* [DATA EXTRACTS]:
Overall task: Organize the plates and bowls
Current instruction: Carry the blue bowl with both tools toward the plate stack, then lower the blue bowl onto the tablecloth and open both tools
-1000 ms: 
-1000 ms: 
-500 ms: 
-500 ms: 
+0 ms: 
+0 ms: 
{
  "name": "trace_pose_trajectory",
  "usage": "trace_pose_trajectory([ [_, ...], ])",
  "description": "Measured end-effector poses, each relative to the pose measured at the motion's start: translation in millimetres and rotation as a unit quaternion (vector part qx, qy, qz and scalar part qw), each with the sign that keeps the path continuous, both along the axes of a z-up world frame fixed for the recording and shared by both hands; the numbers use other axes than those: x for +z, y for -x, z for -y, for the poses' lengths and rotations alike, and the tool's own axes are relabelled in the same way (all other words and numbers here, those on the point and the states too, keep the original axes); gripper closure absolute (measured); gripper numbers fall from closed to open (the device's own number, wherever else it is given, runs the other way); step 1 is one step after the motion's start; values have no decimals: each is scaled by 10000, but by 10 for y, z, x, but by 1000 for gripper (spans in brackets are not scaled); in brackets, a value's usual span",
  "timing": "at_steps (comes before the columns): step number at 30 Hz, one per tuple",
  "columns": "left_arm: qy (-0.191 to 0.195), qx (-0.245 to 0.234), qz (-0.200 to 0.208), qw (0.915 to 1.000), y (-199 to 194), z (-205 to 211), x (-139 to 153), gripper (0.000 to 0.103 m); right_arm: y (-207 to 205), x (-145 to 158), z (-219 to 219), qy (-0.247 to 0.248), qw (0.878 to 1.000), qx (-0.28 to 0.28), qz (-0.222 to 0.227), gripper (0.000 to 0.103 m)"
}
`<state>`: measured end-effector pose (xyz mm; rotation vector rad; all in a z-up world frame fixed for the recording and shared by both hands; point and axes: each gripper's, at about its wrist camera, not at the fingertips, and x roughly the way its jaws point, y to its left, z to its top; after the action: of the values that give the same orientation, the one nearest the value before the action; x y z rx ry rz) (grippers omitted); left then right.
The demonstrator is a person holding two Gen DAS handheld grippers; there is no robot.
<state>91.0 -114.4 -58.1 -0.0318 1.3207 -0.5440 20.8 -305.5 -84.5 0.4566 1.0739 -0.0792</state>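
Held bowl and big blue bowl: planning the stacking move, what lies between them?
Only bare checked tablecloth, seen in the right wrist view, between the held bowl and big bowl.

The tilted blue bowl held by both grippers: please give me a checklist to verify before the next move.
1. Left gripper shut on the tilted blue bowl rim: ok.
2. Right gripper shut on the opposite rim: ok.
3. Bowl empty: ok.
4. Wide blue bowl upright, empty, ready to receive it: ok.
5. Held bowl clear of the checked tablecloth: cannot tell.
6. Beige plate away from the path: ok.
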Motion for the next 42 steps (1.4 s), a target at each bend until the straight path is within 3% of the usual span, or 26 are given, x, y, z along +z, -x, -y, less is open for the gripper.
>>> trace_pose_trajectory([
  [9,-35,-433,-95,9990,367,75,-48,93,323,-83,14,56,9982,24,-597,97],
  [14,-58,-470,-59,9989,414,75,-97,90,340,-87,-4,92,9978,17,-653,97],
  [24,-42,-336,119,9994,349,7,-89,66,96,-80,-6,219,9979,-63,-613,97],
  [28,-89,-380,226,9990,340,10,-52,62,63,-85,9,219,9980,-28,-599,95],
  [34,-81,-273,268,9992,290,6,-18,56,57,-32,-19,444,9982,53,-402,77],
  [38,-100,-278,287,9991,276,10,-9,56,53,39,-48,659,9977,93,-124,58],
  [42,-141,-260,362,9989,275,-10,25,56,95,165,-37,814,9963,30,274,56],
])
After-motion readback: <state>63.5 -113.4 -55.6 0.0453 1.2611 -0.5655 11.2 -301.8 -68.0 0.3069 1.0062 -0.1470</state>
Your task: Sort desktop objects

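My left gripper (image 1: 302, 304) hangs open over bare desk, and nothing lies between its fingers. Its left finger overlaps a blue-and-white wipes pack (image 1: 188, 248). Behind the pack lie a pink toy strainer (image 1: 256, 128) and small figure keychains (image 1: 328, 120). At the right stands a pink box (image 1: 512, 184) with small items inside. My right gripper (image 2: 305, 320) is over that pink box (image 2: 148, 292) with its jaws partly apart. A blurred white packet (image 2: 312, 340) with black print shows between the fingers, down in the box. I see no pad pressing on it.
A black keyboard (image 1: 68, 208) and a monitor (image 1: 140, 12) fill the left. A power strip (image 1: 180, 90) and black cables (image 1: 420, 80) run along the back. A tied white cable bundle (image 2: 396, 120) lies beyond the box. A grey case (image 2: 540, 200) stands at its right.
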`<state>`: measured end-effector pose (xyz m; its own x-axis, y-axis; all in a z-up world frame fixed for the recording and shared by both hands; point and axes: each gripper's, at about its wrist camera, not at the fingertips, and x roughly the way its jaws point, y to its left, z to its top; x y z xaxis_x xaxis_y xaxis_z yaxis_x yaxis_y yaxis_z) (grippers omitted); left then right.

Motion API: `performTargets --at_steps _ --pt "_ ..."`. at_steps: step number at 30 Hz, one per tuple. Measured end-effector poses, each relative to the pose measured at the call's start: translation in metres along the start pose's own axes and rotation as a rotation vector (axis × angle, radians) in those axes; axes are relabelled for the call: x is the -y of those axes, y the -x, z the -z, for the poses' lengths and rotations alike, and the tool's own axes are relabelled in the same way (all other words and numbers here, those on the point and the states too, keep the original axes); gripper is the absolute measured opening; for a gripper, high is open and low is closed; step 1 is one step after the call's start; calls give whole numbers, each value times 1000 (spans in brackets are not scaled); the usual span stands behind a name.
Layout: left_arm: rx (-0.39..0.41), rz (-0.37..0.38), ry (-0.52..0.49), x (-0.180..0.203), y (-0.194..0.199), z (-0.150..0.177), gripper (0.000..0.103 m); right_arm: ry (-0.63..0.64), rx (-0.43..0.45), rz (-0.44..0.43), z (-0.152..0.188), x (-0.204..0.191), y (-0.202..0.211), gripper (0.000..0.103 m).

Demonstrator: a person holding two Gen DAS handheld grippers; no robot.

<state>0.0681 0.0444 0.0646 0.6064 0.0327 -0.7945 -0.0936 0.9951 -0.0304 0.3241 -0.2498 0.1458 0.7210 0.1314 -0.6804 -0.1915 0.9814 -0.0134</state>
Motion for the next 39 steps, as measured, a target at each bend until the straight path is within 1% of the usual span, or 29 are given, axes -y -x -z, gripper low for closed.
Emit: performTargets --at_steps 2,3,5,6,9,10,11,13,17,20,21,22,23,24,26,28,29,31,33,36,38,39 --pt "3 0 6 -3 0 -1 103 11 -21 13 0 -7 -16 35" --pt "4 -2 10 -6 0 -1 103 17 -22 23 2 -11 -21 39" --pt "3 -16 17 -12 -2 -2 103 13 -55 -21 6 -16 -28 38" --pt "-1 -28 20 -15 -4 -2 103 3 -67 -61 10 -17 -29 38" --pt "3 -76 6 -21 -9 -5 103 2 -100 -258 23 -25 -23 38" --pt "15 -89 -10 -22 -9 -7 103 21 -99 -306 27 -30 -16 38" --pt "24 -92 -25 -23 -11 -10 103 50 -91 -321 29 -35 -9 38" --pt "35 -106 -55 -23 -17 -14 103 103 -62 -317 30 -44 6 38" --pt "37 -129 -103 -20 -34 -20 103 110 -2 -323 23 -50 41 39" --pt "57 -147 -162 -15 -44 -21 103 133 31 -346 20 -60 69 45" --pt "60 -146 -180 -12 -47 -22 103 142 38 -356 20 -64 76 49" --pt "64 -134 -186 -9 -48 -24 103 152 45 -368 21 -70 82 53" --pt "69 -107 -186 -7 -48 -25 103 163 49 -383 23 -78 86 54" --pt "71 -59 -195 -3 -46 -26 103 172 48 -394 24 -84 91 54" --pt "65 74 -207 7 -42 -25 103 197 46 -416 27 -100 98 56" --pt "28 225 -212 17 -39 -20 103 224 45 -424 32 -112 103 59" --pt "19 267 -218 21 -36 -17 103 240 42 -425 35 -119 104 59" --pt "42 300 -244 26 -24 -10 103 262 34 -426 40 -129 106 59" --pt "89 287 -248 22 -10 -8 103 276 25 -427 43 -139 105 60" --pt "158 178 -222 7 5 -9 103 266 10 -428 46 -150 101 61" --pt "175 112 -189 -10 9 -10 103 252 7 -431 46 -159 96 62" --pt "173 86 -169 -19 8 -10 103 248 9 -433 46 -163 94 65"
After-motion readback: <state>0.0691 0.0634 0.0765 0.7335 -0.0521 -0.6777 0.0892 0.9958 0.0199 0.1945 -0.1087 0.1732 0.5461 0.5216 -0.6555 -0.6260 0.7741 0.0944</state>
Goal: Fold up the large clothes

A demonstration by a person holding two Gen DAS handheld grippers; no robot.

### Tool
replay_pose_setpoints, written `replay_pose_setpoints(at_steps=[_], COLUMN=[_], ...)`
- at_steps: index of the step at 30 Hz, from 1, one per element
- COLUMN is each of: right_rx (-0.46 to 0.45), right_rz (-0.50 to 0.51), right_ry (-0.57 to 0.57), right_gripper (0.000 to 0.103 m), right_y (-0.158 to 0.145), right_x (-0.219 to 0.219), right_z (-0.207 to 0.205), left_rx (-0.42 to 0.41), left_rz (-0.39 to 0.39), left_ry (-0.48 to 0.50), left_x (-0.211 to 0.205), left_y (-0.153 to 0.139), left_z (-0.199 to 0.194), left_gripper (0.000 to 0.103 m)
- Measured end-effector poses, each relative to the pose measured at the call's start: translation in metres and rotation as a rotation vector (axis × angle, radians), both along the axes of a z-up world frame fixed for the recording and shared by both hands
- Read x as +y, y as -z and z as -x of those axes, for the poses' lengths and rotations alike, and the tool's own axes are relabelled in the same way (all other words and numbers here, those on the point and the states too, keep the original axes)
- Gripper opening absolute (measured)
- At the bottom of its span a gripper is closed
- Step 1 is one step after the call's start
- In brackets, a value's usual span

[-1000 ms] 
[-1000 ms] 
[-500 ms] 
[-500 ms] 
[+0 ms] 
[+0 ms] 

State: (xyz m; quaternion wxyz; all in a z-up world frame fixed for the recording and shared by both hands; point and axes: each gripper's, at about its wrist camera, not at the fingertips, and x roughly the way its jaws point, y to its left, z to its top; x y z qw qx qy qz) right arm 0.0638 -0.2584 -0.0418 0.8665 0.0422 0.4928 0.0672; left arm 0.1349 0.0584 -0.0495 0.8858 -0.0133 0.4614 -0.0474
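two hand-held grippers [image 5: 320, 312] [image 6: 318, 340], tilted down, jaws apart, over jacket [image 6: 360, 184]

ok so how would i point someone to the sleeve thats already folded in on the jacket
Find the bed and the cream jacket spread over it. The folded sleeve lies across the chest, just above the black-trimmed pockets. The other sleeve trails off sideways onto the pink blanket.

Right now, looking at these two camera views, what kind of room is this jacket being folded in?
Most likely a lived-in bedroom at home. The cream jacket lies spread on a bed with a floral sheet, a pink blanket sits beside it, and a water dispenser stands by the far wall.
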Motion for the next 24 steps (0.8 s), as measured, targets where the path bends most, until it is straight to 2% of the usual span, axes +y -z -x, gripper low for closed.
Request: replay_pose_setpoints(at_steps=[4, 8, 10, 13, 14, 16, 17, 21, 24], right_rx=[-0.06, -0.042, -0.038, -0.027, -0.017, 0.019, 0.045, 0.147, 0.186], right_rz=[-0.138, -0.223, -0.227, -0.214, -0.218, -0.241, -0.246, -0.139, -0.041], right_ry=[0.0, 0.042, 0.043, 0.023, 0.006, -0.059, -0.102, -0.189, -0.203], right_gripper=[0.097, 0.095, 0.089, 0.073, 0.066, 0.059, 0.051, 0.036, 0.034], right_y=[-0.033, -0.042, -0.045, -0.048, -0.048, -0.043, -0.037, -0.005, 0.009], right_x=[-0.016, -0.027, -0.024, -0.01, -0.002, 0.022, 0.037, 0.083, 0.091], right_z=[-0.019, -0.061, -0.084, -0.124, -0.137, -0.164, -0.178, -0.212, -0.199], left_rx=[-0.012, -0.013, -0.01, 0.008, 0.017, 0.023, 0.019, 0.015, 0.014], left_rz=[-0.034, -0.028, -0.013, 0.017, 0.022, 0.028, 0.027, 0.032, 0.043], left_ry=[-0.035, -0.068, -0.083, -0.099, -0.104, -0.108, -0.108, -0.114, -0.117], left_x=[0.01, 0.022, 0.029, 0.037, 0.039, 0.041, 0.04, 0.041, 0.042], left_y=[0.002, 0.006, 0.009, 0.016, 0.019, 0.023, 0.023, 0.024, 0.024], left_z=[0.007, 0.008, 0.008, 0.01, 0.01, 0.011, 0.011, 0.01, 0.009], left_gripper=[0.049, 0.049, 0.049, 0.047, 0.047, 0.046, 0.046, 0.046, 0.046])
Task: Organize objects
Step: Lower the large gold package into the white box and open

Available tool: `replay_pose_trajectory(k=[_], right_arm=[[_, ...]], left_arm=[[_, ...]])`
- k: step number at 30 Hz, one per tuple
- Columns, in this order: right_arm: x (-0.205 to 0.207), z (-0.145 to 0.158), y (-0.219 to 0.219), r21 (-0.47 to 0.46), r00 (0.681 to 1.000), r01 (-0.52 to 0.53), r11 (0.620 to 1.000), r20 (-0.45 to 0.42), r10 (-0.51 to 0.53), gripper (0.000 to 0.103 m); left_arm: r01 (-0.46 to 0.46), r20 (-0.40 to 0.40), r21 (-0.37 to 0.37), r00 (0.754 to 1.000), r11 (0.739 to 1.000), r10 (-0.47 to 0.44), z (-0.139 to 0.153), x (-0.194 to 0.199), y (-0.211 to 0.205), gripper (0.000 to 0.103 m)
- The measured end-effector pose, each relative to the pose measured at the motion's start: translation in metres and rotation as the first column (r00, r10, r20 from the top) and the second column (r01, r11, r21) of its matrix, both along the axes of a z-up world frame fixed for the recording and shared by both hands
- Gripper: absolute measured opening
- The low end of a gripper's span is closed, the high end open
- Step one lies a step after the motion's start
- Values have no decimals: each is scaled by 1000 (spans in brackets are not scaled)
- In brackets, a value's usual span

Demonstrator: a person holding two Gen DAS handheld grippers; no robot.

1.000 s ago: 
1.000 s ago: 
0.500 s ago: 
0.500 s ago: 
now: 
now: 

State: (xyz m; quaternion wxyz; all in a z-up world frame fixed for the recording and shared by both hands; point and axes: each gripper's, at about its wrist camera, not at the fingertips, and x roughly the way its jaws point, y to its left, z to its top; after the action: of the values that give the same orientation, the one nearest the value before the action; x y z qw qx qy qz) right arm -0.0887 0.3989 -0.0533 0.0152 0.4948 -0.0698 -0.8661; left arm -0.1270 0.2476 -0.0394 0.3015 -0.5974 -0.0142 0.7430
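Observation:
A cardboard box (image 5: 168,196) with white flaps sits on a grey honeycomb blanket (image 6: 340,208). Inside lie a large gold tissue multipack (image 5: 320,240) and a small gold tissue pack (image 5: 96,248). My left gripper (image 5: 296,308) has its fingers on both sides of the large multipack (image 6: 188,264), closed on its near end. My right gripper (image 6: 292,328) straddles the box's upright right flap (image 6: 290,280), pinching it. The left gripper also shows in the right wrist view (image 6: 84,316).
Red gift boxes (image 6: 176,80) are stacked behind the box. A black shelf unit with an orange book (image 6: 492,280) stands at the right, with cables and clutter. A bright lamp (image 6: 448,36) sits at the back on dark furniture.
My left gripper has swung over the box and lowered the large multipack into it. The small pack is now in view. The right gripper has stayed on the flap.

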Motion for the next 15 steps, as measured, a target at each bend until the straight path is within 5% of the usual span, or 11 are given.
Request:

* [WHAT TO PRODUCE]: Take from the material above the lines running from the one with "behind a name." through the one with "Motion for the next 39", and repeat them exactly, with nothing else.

* [SOLUTION TO THIS PROBLEM]:
Motion API: `performTargets --at_steps _ --pt "_ ..."`. at_steps: step number at 30 Hz, one per tuple. Measured end-effector poses, each relative to the pose measured at the call's start: translation in metres along the start pose's own axes and rotation as a rotation vector (axis × angle, radians) in those axes; axes are relabelled for the call: x is the -y of those axes, y the -x, z the -z, for the poses' lengths and rotations alike, and the tool's own axes are relabelled in the same way (all other words and numbers here, those on the point and the states too, keep the original axes); gripper is the absolute measured opening; for a gripper, high is open and low is closed; step 1 is one step after the call's start; calls give whole numbers, each value times 1000 (spans in brackets are not scaled); the usual span stands behind a name.
Layout: left_arm: rx (-0.39..0.41), rz (-0.37..0.38), ry (-0.52..0.49), x (-0.180..0.203), y (-0.194..0.199), z (-0.150..0.177), gripper (0.000..0.103 m); right_arm: ry (-0.63..0.64), rx (-0.43..0.45), rz (-0.44..0.43), z (-0.152..0.188), x (-0.204..0.191), y (-0.202..0.211), gripper (0.000..0.103 m).

Demonstrator: a person holding two Gen DAS handheld grippers; no robot.

<state>0.0681 0.0444 0.0646 0.6064 0.0327 -0.7945 -0.0936 0.9951 -0.0304 0.3241 -0.2498 0.1458 0.7210 0.1314 -0.6804 -0.1915 0.9814 -0.0134</state>
Motion for the next 39 steps, as measured, a target at each bend until the straight path is within 1% of the usual span, or 29 are given, axes -y -x -z, gripper low for closed.

The output given is complete.